▶ _What is required_: Each line from the beginning of the data below through the line containing "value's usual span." should be repeated exactly, please.

▶ _Recorded information_:
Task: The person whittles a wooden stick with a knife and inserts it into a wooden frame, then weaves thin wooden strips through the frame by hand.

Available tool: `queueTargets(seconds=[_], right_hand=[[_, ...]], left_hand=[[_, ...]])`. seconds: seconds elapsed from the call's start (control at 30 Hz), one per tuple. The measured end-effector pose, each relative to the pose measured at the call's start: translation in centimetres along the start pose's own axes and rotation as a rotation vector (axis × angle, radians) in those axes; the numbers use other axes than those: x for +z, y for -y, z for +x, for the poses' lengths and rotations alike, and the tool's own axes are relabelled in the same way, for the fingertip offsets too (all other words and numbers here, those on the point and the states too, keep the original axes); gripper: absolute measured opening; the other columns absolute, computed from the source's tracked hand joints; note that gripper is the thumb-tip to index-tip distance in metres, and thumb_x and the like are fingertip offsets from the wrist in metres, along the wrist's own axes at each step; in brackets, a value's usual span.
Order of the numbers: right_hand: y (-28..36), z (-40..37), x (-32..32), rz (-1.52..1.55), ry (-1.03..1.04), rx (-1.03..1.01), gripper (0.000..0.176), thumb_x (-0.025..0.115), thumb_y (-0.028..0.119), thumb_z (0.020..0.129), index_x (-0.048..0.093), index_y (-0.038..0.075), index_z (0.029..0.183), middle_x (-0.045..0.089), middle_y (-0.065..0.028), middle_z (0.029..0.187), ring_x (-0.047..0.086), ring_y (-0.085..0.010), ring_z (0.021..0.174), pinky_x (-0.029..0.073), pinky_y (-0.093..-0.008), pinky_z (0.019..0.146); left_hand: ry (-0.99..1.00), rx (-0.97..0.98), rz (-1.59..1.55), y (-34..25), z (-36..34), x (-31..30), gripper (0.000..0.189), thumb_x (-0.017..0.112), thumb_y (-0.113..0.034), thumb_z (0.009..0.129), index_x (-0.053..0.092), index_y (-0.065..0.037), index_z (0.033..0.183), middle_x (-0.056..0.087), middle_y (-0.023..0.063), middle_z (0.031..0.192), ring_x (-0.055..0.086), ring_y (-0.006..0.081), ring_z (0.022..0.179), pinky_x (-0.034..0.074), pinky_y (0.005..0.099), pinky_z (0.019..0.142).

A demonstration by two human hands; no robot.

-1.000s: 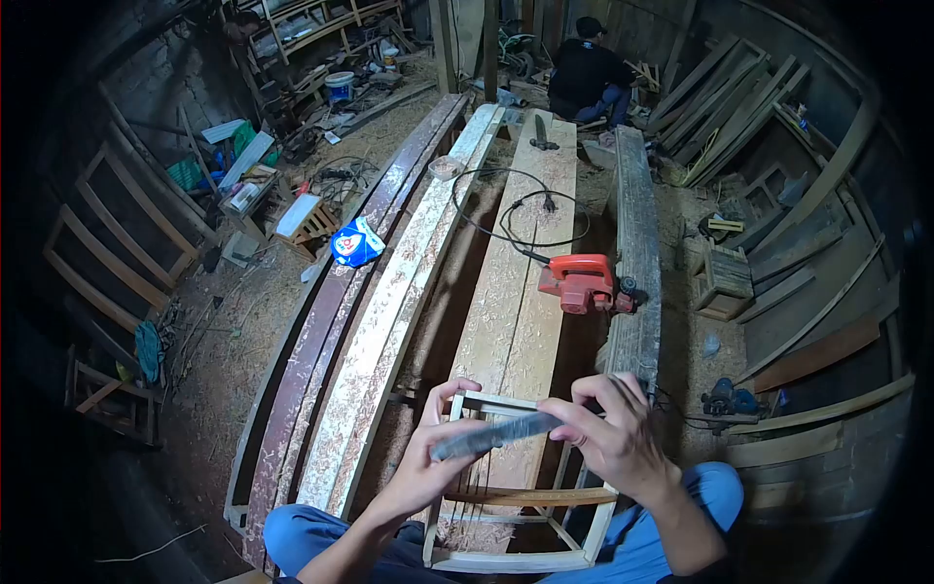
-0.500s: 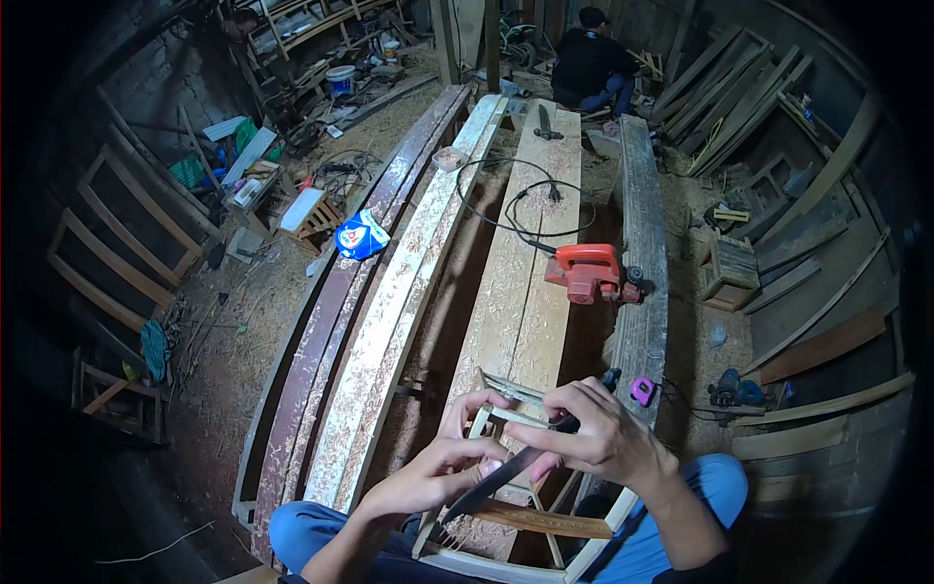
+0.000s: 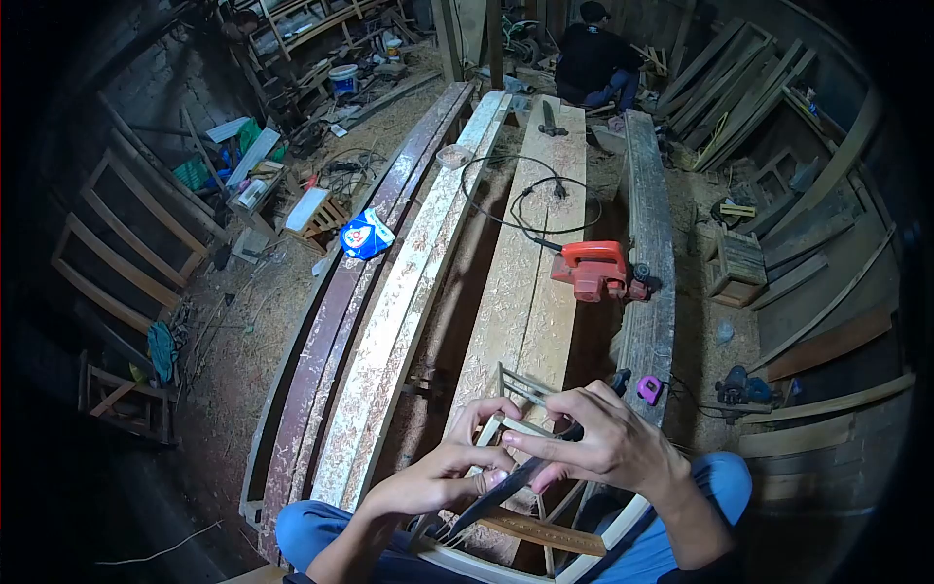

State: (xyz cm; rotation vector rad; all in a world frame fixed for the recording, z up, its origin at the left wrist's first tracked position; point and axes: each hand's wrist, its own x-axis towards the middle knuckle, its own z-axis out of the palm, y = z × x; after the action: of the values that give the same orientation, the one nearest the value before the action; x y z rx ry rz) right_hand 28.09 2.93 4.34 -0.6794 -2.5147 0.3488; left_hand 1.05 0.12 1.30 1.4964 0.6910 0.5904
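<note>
Wooden frame (image 3: 545, 531) is sitting between the person's knees (image 3: 722, 482), over the near end of the pale board (image 3: 511, 311). Dark strip (image 3: 501, 501) is slanting across it, lower end toward the left, upper part running in under the right hand. Right hand (image 3: 613, 443) is bending its fingers nearly closed around the strip, forefinger pointing left toward the frame's upper corner. Left hand (image 3: 465, 462) is curling about half closed, upper fingers reaching to that corner, thumb lying against the strip; can't tell which it's gripping.

Purple tape measure (image 3: 650, 390) is lying on the grey beam (image 3: 650, 224), near the right hand. Red power planer (image 3: 595, 271) is resting farther off, between pale board and beam, cable (image 3: 530, 232) looping over the board. Shavings are covering the boards. Blue-and-white bag (image 3: 365, 236) is lying on the purplish plank (image 3: 326, 341). Another person (image 3: 592, 66) is crouching at the back.
</note>
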Motion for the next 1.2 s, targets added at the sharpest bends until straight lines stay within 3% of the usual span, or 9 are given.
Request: queueTargets(seconds=[0.47, 0.53, 0.63, 0.67, 0.77, 0.83, 0.9, 0.97, 1.2], right_hand=[[-0.1, 0.3, 0.1, -0.024, -0.042, 0.003, 0.055, 0.078, 0.050, 0.076, 0.080, 0.026, 0.126, 0.055, 0.0000, 0.096, 0.055, -0.0170, 0.083, 0.047, -0.0324, 0.074], [-0.1, 0.4, 0.1, -0.029, -0.051, 0.019, 0.055, 0.079, 0.049, 0.077, 0.080, 0.025, 0.125, 0.054, -0.0001, 0.095, 0.055, -0.0170, 0.083, 0.047, -0.0323, 0.073], [-1.2, -0.2, 1.0, 0.044, -0.228, 0.190, 0.047, 0.083, 0.043, 0.082, 0.078, 0.018, 0.122, 0.050, -0.0018, 0.089, 0.054, -0.0167, 0.082, 0.047, -0.0319, 0.069], [-1.6, -0.3, 0.3, 0.000, -0.276, 0.259, 0.047, 0.083, 0.042, 0.082, 0.078, 0.018, 0.122, 0.049, -0.0022, 0.090, 0.053, -0.0167, 0.082, 0.047, -0.0322, 0.069], [-0.4, 0.2, -1.2, 0.019, -0.308, 0.336, 0.046, 0.082, 0.041, 0.084, 0.078, 0.016, 0.122, 0.048, -0.0035, 0.093, 0.053, -0.0180, 0.081, 0.048, -0.0334, 0.070], [0.4, 0.3, -0.6, 0.124, -0.227, 0.200, 0.048, 0.083, 0.042, 0.083, 0.078, 0.017, 0.124, 0.048, -0.0036, 0.092, 0.054, -0.0189, 0.080, 0.049, -0.0341, 0.070], [1.0, 0.8, -1.1, 0.064, -0.131, 0.119, 0.056, 0.083, 0.047, 0.081, 0.078, 0.019, 0.128, 0.051, -0.0038, 0.094, 0.057, -0.0182, 0.082, 0.051, -0.0340, 0.072], [0.8, 0.3, -0.6, 0.066, -0.070, 0.076, 0.057, 0.082, 0.047, 0.081, 0.077, 0.019, 0.130, 0.055, -0.0053, 0.098, 0.060, -0.0189, 0.086, 0.054, -0.0348, 0.075], [0.5, -0.4, 0.1, 0.060, -0.027, 0.082, 0.059, 0.083, 0.045, 0.079, 0.076, 0.025, 0.133, 0.060, -0.0068, 0.108, 0.063, -0.0222, 0.090, 0.051, -0.0357, 0.078]], left_hand=[[0.045, 0.028, -0.012, 0.4, -0.2, 0.0, 0.017, 0.075, -0.019, 0.091, 0.076, -0.006, 0.103, 0.035, 0.0140, 0.156, 0.023, 0.0346, 0.155, 0.011, 0.0511, 0.127], [-0.031, 0.005, -0.094, 0.4, -0.1, 0.2, 0.020, 0.078, -0.029, 0.091, 0.078, -0.010, 0.097, 0.037, 0.0146, 0.150, 0.022, 0.0328, 0.152, 0.008, 0.0534, 0.127], [-0.040, -0.118, -0.227, 0.0, -0.6, 0.9, 0.022, 0.075, -0.030, 0.097, 0.078, -0.009, 0.097, 0.036, 0.0150, 0.152, 0.025, 0.0310, 0.151, 0.010, 0.0536, 0.126], [0.106, -0.254, -0.105, -0.8, -0.5, 0.7, 0.026, 0.071, -0.032, 0.102, 0.078, -0.007, 0.102, 0.036, 0.0137, 0.155, 0.032, 0.0283, 0.147, 0.017, 0.0503, 0.124], [0.106, -0.265, -0.140, 0.3, -0.7, 0.7, 0.032, 0.072, -0.035, 0.100, 0.076, -0.006, 0.115, 0.033, 0.0120, 0.156, 0.033, 0.0274, 0.144, 0.020, 0.0462, 0.123], [-0.032, -0.044, -0.119, -0.2, -0.1, 0.5, 0.028, 0.069, -0.034, 0.101, 0.074, -0.007, 0.106, 0.035, 0.0153, 0.156, 0.024, 0.0329, 0.153, 0.015, 0.0512, 0.125], [0.019, -0.001, -0.037, 0.1, -0.2, -0.3, 0.018, 0.069, -0.009, 0.085, 0.072, -0.007, 0.103, 0.034, 0.0148, 0.155, 0.020, 0.0348, 0.155, 0.014, 0.0519, 0.126], [-0.002, -0.013, -0.060, 0.2, -0.2, -0.1, 0.024, 0.068, -0.003, 0.080, 0.072, -0.008, 0.103, 0.033, 0.0139, 0.156, 0.020, 0.0356, 0.155, 0.014, 0.0514, 0.127], [0.030, 0.008, 0.040, 0.2, -0.1, -0.1, 0.025, 0.071, -0.002, 0.080, 0.072, -0.008, 0.104, 0.033, 0.0133, 0.157, 0.019, 0.0355, 0.156, 0.014, 0.0504, 0.127]])
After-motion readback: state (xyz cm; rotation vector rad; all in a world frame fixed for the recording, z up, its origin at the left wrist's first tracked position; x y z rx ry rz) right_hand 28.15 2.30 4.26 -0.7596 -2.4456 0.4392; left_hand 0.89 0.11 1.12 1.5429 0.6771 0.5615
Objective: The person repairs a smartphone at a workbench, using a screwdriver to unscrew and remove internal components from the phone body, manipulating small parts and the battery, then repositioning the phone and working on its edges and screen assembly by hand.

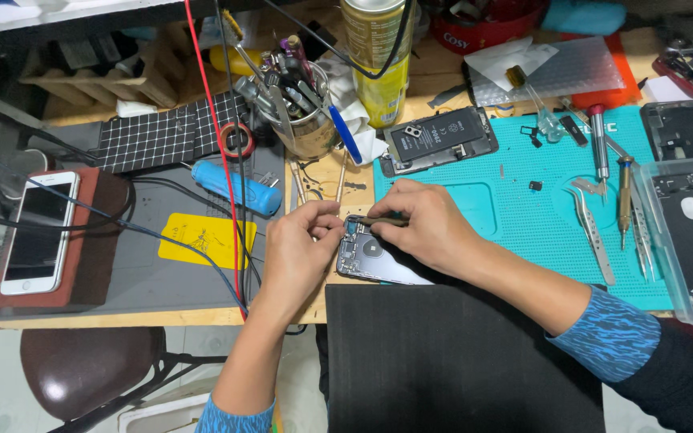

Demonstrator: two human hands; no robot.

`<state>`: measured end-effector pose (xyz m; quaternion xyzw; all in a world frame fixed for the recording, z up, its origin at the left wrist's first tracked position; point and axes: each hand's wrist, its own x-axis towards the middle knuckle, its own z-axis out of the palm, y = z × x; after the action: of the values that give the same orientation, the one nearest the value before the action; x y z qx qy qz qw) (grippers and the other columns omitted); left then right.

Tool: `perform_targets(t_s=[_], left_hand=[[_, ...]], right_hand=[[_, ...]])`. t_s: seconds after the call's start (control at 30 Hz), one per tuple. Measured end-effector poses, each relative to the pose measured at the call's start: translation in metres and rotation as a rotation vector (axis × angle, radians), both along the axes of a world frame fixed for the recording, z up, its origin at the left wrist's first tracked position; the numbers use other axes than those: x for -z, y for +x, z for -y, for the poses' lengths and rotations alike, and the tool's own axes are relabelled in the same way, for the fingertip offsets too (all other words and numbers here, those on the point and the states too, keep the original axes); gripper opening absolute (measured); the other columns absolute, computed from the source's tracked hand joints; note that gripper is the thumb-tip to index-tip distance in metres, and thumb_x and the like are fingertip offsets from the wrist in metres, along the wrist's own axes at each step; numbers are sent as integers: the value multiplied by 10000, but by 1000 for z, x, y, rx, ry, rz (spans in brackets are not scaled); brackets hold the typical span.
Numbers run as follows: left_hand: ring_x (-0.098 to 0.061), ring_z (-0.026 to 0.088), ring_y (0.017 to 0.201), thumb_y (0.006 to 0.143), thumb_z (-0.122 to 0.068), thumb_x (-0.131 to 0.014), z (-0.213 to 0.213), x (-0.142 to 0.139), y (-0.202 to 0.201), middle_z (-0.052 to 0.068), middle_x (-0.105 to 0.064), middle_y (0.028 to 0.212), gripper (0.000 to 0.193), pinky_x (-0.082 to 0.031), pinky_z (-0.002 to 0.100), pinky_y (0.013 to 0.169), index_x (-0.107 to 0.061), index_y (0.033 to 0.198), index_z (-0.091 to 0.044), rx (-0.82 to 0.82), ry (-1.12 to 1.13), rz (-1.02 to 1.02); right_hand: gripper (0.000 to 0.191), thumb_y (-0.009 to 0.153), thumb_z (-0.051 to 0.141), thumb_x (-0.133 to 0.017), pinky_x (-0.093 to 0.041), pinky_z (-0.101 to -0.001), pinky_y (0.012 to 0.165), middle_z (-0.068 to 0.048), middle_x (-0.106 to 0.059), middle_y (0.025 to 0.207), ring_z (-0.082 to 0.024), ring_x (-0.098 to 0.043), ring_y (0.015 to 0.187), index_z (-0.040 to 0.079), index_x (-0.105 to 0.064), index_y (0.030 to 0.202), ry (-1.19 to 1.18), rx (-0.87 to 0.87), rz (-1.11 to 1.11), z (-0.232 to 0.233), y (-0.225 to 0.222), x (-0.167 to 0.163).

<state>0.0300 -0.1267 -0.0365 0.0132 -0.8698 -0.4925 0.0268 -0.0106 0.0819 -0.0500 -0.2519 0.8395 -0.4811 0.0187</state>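
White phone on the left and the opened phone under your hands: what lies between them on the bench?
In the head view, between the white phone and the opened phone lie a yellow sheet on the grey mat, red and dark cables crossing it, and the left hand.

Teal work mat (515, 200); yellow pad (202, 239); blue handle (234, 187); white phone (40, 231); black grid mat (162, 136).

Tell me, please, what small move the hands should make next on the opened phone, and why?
Probably a gentle lift or pry with the thin tool at the phone's top end. The right hand already holds its tip inside the opened phone, while the left hand steadies the phone's upper left edge. What the tip touches is hidden by the fingers, so keep the move slight.
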Motion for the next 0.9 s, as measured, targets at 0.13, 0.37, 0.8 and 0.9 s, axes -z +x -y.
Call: perform_targets(t_s=[0.13,0.37,0.8,0.9], left_hand=[[-706,79,705,820,-7,-735,0,0,0,74,-789,832,302,-571,239,660,-720,1119,33,-10,5,8],[-706,72,713,823,-7,-733,0,0,1,69,-790,848,306,-571,233,663,-715,1126,33,-14,25,18],[-725,76,711,818,-22,-734,-1,1,2,71,-799,848,296,-580,240,667,-730,1110,21,-46,-3,5],[-718,79,706,817,-23,-735,-2,2,2,71,-800,847,299,-579,242,663,-729,1112,21,-51,6,1]], right_hand=[[192,809,124,-789,-545,-348,678,-97,-710,877,-240,-711,763,40,-786,982,-17,-5,17,0,0,3],[180,817,137,-788,-530,-342,633,-100,-699,844,-226,-692,710,35,-789,966,-14,18,42,1,0,3],[175,816,145,-785,-535,-349,646,-100,-704,830,-235,-691,720,43,-797,957,-15,7,-46,2,0,4],[177,823,152,-781,-524,-361,629,-113,-696,809,-248,-683,698,44,-799,963,4,17,-33,2,1,5]])
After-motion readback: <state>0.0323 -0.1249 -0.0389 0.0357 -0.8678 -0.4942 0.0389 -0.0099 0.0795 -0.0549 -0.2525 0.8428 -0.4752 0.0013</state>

▶ _Solution to this exercise_:
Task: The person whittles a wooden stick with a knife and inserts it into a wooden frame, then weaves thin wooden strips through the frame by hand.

Available tool: `queueTargets(seconds=[_], right_hand=[[_, ...]], left_hand=[[_, ...]])`. seconds: seconds elapsed from the call's start (control at 30 Hz), one per tuple. The measured end-effector pose, each relative to the pose measured at the call's start: translation in centimetres along the start pose's own axes and rotation as a rotation vector (axis × angle, radians) in those axes; the numbers use other axes than those: x for +z, y for -y, z for +x, for the poses' lengths and rotations alike, and the tool's own axes are relabelled in the same way, for the fingertip offsets too (all other words and numbers here, those on the point and the states too, keep the original axes); gripper: absolute measured opening; the other columns absolute, computed from the source's tracked hand joints; note that gripper is the thumb-tip to index-tip distance in metres, and thumb_x and the like are fingertip offsets from the wrist in metres, along the wrist's own axes at each step; in brackets, a value's usual span.

No further work remains in this exercise.